Part 1: Formal Systems & Their Limits

In part 1, we review Hilbert's program and its many responses. We get comfortable with formal systems, the formal definition of computability, as well as the concepts of infinity and countability. Finally, we learn how to use Cantor's diagonalization method to prove the incompleteness theorems.

1

A Formal System for All Mathematics

Hilbert's Program and the search for consistency and completeness.

2

Logic and Computability

Gödel Numbers and Turing Machines

3

The First Theorem

How to construct a sentence we know is true, yet cannot be proved

4

The Second Theorem

How to use logic to prove logic is consistent (or: is this even possible?)

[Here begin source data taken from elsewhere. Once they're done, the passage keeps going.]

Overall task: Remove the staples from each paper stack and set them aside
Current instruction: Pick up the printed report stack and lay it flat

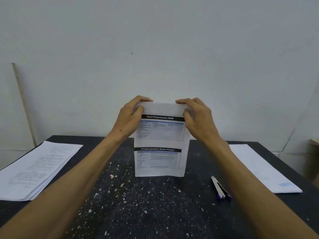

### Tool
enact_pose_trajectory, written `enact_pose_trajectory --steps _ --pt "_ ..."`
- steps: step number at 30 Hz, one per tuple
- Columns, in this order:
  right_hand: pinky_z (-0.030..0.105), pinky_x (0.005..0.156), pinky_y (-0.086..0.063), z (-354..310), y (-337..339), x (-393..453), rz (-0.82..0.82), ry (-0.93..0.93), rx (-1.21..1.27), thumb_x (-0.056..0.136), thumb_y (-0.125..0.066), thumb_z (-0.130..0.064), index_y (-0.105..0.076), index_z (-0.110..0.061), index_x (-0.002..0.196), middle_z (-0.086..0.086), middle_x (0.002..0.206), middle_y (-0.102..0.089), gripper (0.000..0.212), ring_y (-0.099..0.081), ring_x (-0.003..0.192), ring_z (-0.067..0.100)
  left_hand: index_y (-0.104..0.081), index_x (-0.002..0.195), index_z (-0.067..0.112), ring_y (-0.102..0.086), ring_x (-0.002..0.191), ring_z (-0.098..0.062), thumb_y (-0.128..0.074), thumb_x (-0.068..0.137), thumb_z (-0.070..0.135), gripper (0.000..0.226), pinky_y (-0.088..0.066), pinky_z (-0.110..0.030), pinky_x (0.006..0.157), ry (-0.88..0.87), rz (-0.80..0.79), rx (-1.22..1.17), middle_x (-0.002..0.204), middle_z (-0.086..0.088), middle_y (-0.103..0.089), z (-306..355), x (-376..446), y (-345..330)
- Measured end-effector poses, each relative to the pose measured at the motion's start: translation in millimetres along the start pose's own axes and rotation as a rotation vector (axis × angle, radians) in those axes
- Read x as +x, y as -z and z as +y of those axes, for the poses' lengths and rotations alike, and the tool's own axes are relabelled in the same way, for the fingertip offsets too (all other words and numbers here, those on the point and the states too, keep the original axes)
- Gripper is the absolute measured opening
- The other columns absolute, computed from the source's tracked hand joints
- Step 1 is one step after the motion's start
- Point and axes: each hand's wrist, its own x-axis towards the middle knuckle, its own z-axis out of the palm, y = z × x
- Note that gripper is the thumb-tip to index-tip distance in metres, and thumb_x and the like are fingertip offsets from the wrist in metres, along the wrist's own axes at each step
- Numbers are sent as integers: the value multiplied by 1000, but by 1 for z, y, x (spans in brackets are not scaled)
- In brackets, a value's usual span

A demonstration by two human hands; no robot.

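Dim, even, cool light; soft focus, faint shadows, wide-angle bending at edges

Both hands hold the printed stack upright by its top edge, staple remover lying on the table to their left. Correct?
Wrong side. The head view shows the staple remover lying on the table to the person's right. Left hand and right hand do hold the printed stack upright by its top edge.

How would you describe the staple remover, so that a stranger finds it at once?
Start at the dark speckled table. Right of the upright paper stack that both hands hold lies the staple remover, near the right forearm. Unlike the flat white papers around it, it is slim, metal, with purple handles.
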Motion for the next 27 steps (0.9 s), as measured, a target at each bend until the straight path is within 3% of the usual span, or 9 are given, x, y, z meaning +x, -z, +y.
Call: enact_pose_trajectory --steps 4,7,9,12,14,16,20,24,27 --pt "21 88 -53 -5 -3 -5 38 -50 80 101 -48 0 -52 -22 145 4 113 -57 50 -56 98 11 -56 125 30 -59 96 -6 -37 107 12 31 -51 -31 76 47 24 -13 111 16 -60 2 -4 -4" --pt "35 86 -61 -8 -11 -12 51 -254 265 105 -48 -11 -26 -25 152 3 114 -55 54 -64 98 19 -38 138 28 -55 88 -6 -36 108 11 35 -49 -31 77 99 91 -105 102 16 -52 6 -10 -10" --pt "38 85 -62 -9 -17 -18 51 -405 398 107 -48 -16 -21 -27 147 4 114 -56 50 -66 97 19 -30 138 23 -53 85 -8 -35 108 11 33 -46 -32 76 165 139 -181 99 9 -50 6 -14 -16" --pt "18 72 -53 -12 -22 -27 49 -492 484 107 -45 -16 -28 -26 140 9 113 -60 38 -62 87 9 -28 132 19 -51 85 -11 -34 107 12 27 -44 -35 74 235 176 -229 98 5 -50 5 -18 -26" --pt "10 64 -46 -15 -24 -30 38 -502 479 108 -41 -14 -39 -17 132 -3 104 -60 24 -56 77 -3 -28 127 16 -50 84 -10 -33 107 13 21 -43 -34 72 246 197 -226 97 5 -49 5 -19 -30" --pt "12 60 -42 -16 -25 -29 37 -496 447 108 -39 -15 -46 -9 118 -6 94 -57 13 -51 71 -2 -29 120 13 -49 82 -8 -33 107 13 13 -43 -32 71 246 215 -213 95 6 -47 6 -19 -32" --pt "22 65 -45 -14 -20 -21 66 -449 401 110 -40 -19 -46 -6 107 -4 89 -55 15 -47 69 -3 -39 110 11 -49 81 -8 -36 108 18 8 -43 -30 70 237 209 -173 93 6 -50 6 -11 -27" --pt "16 63 -48 -11 -7 -8 112 -457 431 108 -43 -17 -47 -12 106 -3 93 -60 7 -55 74 -3 -52 107 5 -55 84 -12 -47 106 23 18 -45 -30 73 228 190 -184 94 1 -59 10 5 -16" --pt "26 72 -53 -8 0 -6 135 -558 525 103 -45 -17 -53 -14 108 6 105 -67 10 -64 90 15 -52 113 3 -60 86 -13 -44 109 29 27 -48 -31 74 243 137 -194 99 -4 -64 16 9 -15"
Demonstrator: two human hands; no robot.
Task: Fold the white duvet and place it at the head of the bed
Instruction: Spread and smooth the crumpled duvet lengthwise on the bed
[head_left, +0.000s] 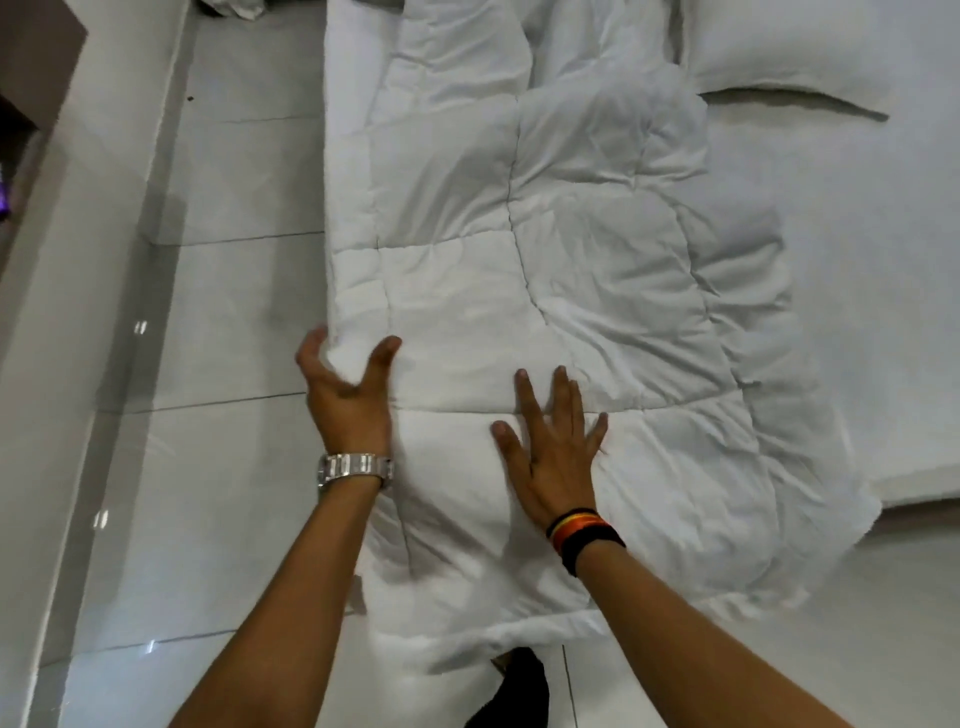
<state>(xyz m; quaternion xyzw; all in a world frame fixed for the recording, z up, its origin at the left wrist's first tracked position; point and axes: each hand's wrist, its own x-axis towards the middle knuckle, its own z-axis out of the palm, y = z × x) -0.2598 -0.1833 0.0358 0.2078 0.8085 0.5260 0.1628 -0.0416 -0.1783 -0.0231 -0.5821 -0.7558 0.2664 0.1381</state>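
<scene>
The white quilted duvet (519, 249) lies folded into a long strip along the left side of the bed, its near end hanging over the bed's foot. My left hand (345, 389), with a metal watch on the wrist, curls around the duvet's left edge, thumb on top and fingers at the side. My right hand (553, 447), with dark bands on the wrist, lies flat on the duvet with fingers spread. A white pillow (779, 47) rests at the head of the bed, far right.
The bare mattress sheet (857, 260) stretches to the right of the duvet. Glossy white floor tiles (218, 312) run along the left of the bed. A white wall base and a dark piece of furniture (31, 93) stand at far left. Crumpled cloth lies on the floor at top left.
</scene>
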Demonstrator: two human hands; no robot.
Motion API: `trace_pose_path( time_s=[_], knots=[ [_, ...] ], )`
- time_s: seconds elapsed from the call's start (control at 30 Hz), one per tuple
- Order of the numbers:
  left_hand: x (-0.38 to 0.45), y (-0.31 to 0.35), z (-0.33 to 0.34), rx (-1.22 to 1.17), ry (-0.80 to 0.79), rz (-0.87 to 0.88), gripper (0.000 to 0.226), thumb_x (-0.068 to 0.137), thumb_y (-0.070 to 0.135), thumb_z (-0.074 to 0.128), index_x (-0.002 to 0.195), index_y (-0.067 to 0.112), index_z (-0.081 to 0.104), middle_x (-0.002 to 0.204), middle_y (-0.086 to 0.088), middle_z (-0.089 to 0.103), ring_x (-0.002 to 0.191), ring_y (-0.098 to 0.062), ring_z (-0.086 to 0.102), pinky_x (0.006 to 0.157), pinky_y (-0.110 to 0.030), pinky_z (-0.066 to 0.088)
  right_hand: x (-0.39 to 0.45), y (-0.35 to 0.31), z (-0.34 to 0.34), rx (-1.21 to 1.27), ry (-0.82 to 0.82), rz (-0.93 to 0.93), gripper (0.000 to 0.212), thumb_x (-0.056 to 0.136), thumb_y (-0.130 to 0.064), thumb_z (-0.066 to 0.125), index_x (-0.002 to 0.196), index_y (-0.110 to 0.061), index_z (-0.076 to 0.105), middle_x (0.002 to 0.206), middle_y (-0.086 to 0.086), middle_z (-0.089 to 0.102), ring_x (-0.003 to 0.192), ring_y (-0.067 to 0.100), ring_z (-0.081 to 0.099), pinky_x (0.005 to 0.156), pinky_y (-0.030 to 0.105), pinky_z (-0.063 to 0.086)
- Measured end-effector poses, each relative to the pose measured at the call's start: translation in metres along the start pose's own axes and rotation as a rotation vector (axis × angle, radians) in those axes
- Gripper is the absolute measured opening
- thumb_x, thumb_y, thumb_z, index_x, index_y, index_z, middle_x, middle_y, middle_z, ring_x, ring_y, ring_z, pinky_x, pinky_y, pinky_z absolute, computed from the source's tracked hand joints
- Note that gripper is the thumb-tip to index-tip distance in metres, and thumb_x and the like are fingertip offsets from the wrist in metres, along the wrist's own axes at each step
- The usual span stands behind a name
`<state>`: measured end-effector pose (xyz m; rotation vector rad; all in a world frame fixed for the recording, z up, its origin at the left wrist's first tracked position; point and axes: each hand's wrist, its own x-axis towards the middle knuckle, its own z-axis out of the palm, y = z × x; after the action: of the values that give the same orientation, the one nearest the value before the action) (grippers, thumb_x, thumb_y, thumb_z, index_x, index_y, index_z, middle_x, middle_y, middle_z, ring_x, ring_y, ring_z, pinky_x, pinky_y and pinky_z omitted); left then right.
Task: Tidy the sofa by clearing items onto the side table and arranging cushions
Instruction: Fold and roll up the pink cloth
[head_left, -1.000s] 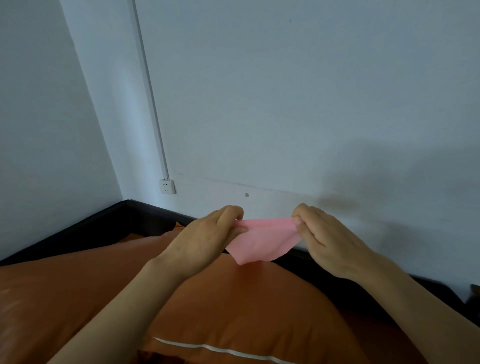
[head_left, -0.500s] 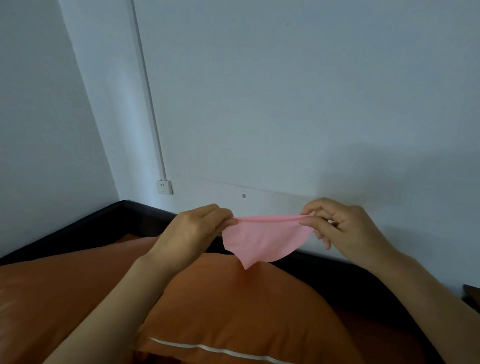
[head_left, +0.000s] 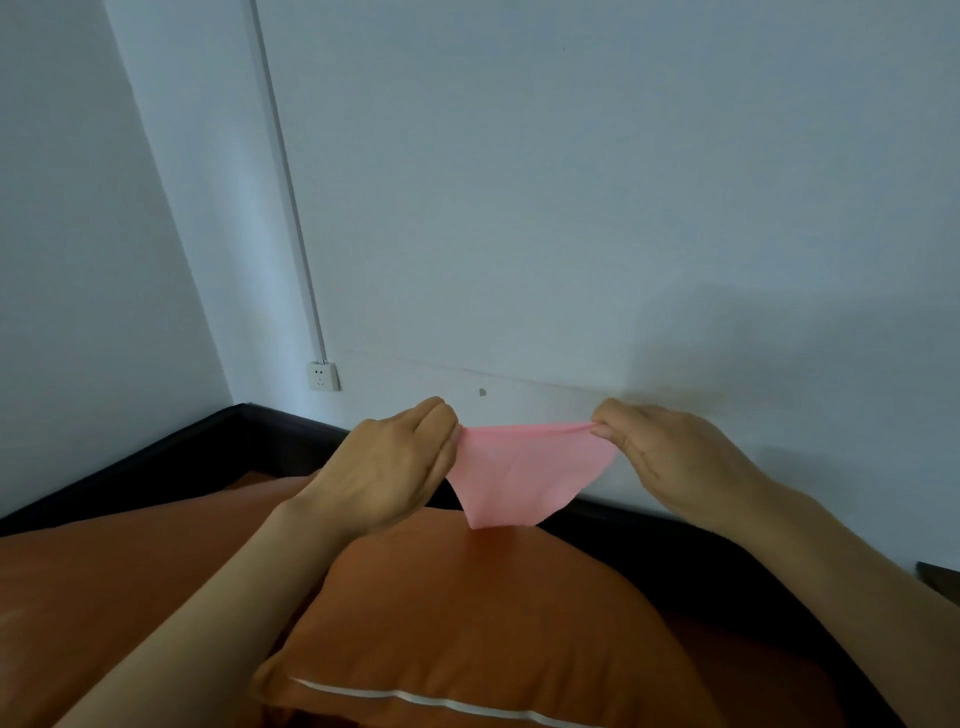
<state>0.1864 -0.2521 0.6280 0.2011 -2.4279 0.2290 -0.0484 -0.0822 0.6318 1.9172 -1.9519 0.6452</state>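
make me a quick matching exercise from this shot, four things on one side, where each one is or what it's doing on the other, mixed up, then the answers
Things:
1. pink cloth
2. orange cushion
3. wall socket
4. left hand

Places or states:
A. lies low in the view, beneath both forearms
B. fixed to the wall at the foot of a white conduit
C. pinches one end of the cloth's top edge
D. stretched in the air between two hands

Pairs: 1-D, 2-A, 3-B, 4-C. The right hand pinches the cloth's other end.
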Motion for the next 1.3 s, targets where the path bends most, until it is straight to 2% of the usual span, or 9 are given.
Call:
trace_pose_path(
  time_s=[0.13, 0.23, 0.3, 0.4, 0.57, 0.7, 0.83, 1.1, 1.3],
  knots=[
    [0.001, -0.004, -0.002, -0.062, -0.011, -0.016, 0.05, 0.103, 0.045, 0.014, 0.078, 0.013, 0.042, 0.069, 0.006, 0.039, 0.047, -0.015, 0.035, 0.041, -0.032, 0.035, 0.0, 0.0, -0.002, 0.02, -0.043, -0.022, 0.041, 0.093, -0.053, 0.013, 0.083, -0.021, 0.037, 0.061, -0.003, 0.048, 0.059, 0.023, 0.048, 0.057, 0.037, 0.04],
    [0.001, -0.006, -0.004, -0.089, -0.051, -0.005, 0.052, 0.1, 0.056, 0.016, 0.08, 0.015, 0.041, 0.072, 0.009, 0.038, 0.048, -0.014, 0.035, 0.042, -0.023, 0.03, -0.002, -0.001, -0.004, 0.063, -0.044, -0.086, 0.036, 0.099, -0.047, 0.018, 0.075, -0.024, 0.03, 0.056, -0.004, 0.038, 0.054, 0.016, 0.041, 0.052, 0.026, 0.031],
    [0.002, -0.006, -0.007, -0.057, -0.054, 0.037, 0.045, 0.1, 0.055, 0.02, 0.08, 0.018, 0.036, 0.073, 0.012, 0.034, 0.05, -0.011, 0.03, 0.042, -0.019, 0.023, -0.004, -0.001, -0.005, 0.105, -0.043, -0.111, 0.035, 0.098, -0.047, 0.02, 0.072, -0.025, 0.027, 0.055, -0.004, 0.035, 0.053, 0.016, 0.037, 0.052, 0.025, 0.029],
    [0.004, -0.006, -0.01, 0.007, -0.044, 0.108, 0.037, 0.103, 0.047, 0.021, 0.082, 0.02, 0.035, 0.076, 0.013, 0.033, 0.06, -0.008, 0.024, 0.04, -0.024, 0.03, -0.005, 0.002, -0.003, 0.145, -0.049, -0.134, 0.04, 0.097, -0.052, 0.02, 0.072, -0.023, 0.032, 0.057, -0.003, 0.038, 0.054, 0.016, 0.039, 0.053, 0.026, 0.031],
    [0.004, -0.01, -0.009, 0.04, 0.005, 0.149, 0.04, 0.105, 0.04, 0.022, 0.085, 0.018, 0.049, 0.076, 0.009, 0.044, 0.066, -0.01, 0.039, 0.04, -0.029, 0.036, 0.0, 0.006, 0.004, 0.137, 0.006, -0.168, 0.036, 0.098, -0.054, 0.023, 0.076, -0.028, 0.032, 0.061, -0.005, 0.041, 0.058, 0.014, 0.04, 0.056, 0.028, 0.036],
    [0.002, -0.01, -0.002, -0.065, 0.097, 0.098, 0.037, 0.104, 0.036, 0.034, 0.106, 0.014, 0.063, 0.08, 0.005, 0.053, 0.071, -0.011, 0.047, 0.049, -0.035, 0.046, 0.004, 0.009, 0.005, 0.228, 0.111, -0.123, 0.034, 0.097, -0.057, 0.029, 0.083, -0.03, 0.044, 0.067, -0.006, 0.046, 0.063, 0.014, 0.046, 0.061, 0.033, 0.042],
    [0.005, -0.004, -0.005, -0.199, 0.108, -0.043, 0.04, 0.101, 0.046, 0.033, 0.131, 0.025, 0.048, 0.074, 0.004, 0.057, 0.066, -0.01, 0.051, 0.059, -0.023, 0.044, 0.008, 0.006, -0.001, 0.376, 0.157, -0.083, 0.025, 0.096, -0.051, 0.042, 0.1, -0.031, 0.056, 0.074, -0.007, 0.057, 0.065, 0.01, 0.053, 0.064, 0.021, 0.043],
    [0.008, -0.002, -0.004, -0.023, 0.22, 0.088, 0.012, 0.099, 0.03, 0.043, 0.096, 0.021, 0.05, 0.065, 0.004, 0.057, 0.056, -0.012, 0.045, 0.041, -0.031, 0.04, 0.007, 0.006, -0.002, 0.35, 0.193, -0.057, 0.018, 0.092, -0.045, 0.042, 0.09, -0.029, 0.05, 0.072, -0.007, 0.05, 0.06, 0.011, 0.045, 0.057, 0.021, 0.038],
    [0.015, -0.002, -0.003, 0.025, 0.266, 0.098, 0.023, 0.101, 0.026, 0.047, 0.09, 0.012, 0.061, 0.078, 0.003, 0.061, 0.068, -0.014, 0.052, 0.042, -0.032, 0.042, 0.007, 0.004, 0.007, 0.139, 0.167, -0.062, 0.026, 0.098, -0.041, 0.025, 0.081, -0.024, 0.035, 0.064, -0.01, 0.039, 0.062, 0.015, 0.037, 0.055, 0.031, 0.035]
  ],
)
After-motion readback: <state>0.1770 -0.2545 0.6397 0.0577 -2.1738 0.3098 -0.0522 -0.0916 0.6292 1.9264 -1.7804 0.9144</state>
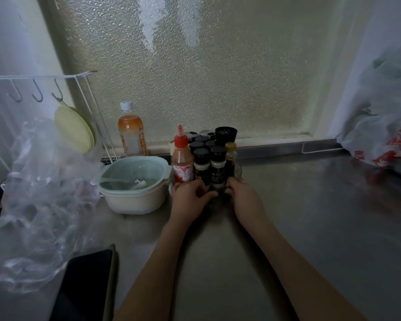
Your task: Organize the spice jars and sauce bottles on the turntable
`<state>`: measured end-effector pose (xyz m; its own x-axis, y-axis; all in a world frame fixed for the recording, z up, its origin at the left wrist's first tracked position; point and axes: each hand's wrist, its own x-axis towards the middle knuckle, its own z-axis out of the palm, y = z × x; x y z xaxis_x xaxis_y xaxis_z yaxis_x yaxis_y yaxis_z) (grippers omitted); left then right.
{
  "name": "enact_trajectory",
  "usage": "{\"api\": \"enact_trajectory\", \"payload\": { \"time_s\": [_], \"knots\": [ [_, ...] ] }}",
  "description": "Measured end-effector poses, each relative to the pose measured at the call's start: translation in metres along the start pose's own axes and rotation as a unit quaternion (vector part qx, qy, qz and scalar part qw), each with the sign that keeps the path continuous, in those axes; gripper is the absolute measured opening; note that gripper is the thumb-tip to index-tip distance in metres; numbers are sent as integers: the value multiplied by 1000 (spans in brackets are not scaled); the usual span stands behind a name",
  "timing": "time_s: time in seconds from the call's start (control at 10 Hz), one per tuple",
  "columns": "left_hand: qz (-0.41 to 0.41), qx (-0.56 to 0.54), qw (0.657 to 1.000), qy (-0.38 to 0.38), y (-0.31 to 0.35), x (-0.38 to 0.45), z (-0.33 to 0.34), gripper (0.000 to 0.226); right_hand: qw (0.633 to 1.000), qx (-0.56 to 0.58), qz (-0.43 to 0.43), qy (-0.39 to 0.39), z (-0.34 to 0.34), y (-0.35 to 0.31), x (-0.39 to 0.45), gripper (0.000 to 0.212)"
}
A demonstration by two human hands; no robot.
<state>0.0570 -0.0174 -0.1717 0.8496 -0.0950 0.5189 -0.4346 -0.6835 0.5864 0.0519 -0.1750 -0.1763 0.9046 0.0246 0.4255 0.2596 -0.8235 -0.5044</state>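
Observation:
Several black-capped spice jars (217,165) stand packed together on a clear turntable (238,173) at the back of the steel counter. A red-capped sauce bottle (182,162) stands at the cluster's left and a gold-capped dark bottle (230,158) at its right. A tall black-lidded container (225,135) rises behind. My left hand (190,196) grips the turntable's front left, just below the sauce bottle. My right hand (242,193) holds the front right edge. The turntable's front rim is hidden by my fingers.
A pale green colander in a white bowl (134,181) sits just left of the cluster. An orange drink bottle (131,133) stands behind it. Crumpled clear plastic (39,200) and a white wire rack (42,89) fill the left. Plastic bags (384,135) lie at the right.

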Motion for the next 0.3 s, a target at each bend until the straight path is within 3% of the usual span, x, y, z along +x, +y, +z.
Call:
{"api": "enact_trajectory", "payload": {
  "time_s": [0.2, 0.3],
  "knots": [
    [10, -4, 1000, -15, -8, 1, 0, 25, 1000, 12, -12, 19, 4, 5, 1, 12],
    [38, 15, 999, 13, 11, -2, -6, 20, 998, 40, -13, 57, -4, -1, -5, 15]
  ]
}}
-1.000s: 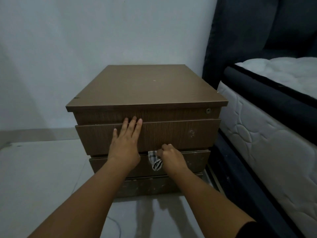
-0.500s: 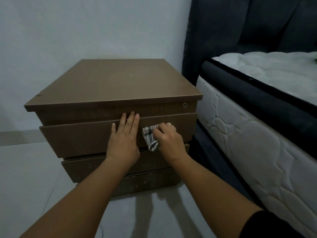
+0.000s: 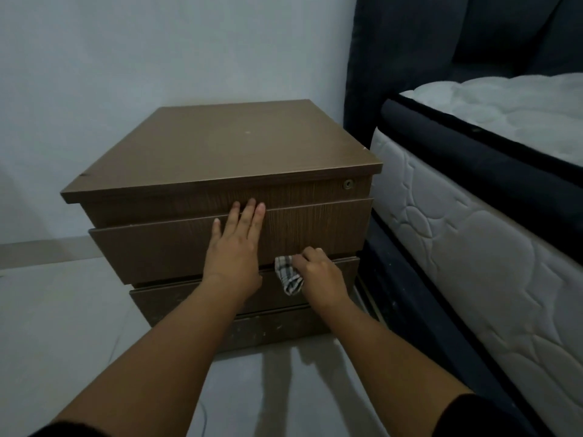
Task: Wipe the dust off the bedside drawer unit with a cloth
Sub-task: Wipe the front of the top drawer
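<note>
The brown wooden drawer unit [image 3: 220, 146] stands on the floor in front of me, with stacked drawer fronts below its flat top. My left hand [image 3: 235, 247] lies flat and open on the upper drawer front, fingers pointing up. My right hand [image 3: 318, 275] is closed on a small checked cloth [image 3: 287, 274], pressed against the bottom edge of that same drawer front, just right of my left hand. Part of the cloth hangs down over the lower drawer front.
A white quilted mattress [image 3: 473, 247] on a dark bed frame [image 3: 407, 291] stands close on the right, with a dark headboard [image 3: 410, 58] behind. A pale wall [image 3: 157, 58] is behind the unit. Grey floor [image 3: 63, 326] spreads to the left and toward me.
My right hand with the cloth went up onto the upper drawer front, then came back down to its lower edge. My left hand stayed flat on the drawer. The view shifted sideways.
</note>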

Part 2: The Philosophical Consequences

With the mathematical fundamentals out of the way, we turn to some "big questions" in philosophy that invoke (either implicitly or explicitly) incompleteness such as: Is the human mind more than a machine? What are the true limits of AI? We look at the major positions taken by contemporary philosophers in response to these questions, their arguments, and their critiques.

The Argument: Minds are Not Machines

Week 5: The Lucas-Penrose Argument

The claim that Gödel's theorems prove human minds are not computers.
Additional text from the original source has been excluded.